Es gibt ja schon seit vielen Jahren das MMO City of Heroes/Villains. Das habe ich weder probegespielt noch irgendwie tiefer angeschaut. In zahlreichen Blogkommentaren wurde das modulare Charaktererstellungssystem von dem Spiel als besonders herausragend angesehen. Die aufstrebende Firma Cryptic Studios, die vermutlich meinen persönlichen Hoffnungsträger Star Trek Online produziert, hat für 2009 ein Superheldenrollenspiel in petto, heisst Champions Online. Die Grafik sieht auf den Screenshots bislang recht ok aus, bunte und peppige Helden in Spandexanzügen, wenn man sich die Screenshots mal genau anschaut, sieht man hochauflösende Texturen und den im Shooter XIII erstmals (afaik) eingesetzten Cel-Shading Look, also schwarze Umrandungen um die Umrisse der Figuren, um sie wie mit Tusche gezeichnete Comicfiguren aussehen zu lassen. Sicherlich authentischer als der realistische Look und es grenzt sich gut von der cartoonhaften WOW Grafik ab. Einen Teaser-Trailer gibt es auch schon zu dem Spiel. Was mich bei so einem Spiel reizen könnte, wäre die hohe Vielfalt im Charakterdesign, wenn man den City of Heroes Stimmen glauben darf, rennen sich da nur selten zwei Charaktere über den Weg, die ähnlich aussehen. Kein Vergleich zu dem "Endgame" einiger MMOs, wo alle Klassen nur noch in generisch wirkender Ausrüstung und Sets herumwandern. Dazu bieten die Superheldenspiele nach meinem Wissen keinen wesentlichen Fokus auf Ausrüstung, sondern sind eher fertigkeitenbasiert.
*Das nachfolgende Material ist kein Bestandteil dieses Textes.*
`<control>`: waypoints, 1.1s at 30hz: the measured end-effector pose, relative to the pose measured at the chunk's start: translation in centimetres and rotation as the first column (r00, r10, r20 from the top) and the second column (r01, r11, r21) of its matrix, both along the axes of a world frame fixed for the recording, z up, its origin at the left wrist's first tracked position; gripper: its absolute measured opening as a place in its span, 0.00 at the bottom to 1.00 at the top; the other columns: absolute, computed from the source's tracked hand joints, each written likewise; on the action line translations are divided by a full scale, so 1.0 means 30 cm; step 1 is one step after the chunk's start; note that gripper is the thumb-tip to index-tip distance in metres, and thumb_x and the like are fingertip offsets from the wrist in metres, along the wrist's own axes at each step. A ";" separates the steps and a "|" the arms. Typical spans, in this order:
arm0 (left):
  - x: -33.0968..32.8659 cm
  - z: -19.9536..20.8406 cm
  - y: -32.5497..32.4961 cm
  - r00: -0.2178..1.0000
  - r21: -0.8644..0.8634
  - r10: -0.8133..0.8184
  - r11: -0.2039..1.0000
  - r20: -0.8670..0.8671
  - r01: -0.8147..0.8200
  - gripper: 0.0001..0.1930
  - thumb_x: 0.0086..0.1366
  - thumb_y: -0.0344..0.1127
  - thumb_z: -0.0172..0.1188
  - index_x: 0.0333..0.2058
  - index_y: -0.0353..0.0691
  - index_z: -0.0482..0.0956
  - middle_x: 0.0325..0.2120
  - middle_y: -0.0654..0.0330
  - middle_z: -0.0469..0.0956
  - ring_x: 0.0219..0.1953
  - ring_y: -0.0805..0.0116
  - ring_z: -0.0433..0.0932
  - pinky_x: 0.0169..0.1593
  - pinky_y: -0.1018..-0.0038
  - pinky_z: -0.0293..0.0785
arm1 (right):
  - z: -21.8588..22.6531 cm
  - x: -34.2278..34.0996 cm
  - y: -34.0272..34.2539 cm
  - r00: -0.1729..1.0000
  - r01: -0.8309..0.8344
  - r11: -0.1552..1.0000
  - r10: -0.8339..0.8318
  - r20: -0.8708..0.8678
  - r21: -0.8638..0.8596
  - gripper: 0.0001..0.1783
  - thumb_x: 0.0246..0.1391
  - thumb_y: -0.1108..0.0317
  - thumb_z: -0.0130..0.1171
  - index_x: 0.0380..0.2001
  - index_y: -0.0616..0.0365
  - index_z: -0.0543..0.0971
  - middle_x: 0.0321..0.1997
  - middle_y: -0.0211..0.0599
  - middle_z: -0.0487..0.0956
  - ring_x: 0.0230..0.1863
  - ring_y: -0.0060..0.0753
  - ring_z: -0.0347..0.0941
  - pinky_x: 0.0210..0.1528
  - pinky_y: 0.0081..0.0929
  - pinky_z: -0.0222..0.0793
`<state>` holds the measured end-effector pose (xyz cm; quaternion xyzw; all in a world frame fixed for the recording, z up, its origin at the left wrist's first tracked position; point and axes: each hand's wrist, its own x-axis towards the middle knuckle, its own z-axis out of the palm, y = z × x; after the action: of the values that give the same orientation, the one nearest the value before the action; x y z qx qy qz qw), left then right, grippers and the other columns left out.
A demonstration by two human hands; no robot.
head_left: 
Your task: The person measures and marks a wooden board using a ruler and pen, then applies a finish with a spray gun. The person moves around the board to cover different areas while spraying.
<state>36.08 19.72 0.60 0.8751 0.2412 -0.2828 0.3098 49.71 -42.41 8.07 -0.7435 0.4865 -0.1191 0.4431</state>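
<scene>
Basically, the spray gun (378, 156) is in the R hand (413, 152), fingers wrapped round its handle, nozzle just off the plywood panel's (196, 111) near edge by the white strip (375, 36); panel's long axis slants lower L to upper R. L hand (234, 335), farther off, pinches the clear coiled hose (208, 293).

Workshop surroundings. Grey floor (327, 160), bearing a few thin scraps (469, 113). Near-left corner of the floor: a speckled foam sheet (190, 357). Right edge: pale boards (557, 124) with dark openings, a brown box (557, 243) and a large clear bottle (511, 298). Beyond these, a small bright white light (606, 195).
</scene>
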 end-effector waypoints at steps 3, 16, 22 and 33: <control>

Diablo-Itemhatz fällt also flach.

Nun kommt es noch darauf an, ob die Spielwelt voller Gefahren und Superschurken auch interessant gestaltet ist. Das Spiel kommt mal auf die Watchlist, es erscheint mir eher realistisch, dass Champions Online das Licht der Welt erblickt als so manch anderes Projekt. Cryptic Studios hat jetzt auch einen neuen Chef, einen ehemaligen Sony Online Entertainment Business Director. Ob das allerdings was gutes ist, kann ich nicht beurteilen, SOE wurde ja mit seiner Designpolitik ziemlich abgestraft. Doch es ist schon mal wichtig, einen wirtschaftlich kompetenten Chef zu haben und John Needham scheint zumindest das Businesswissen mitzubringen.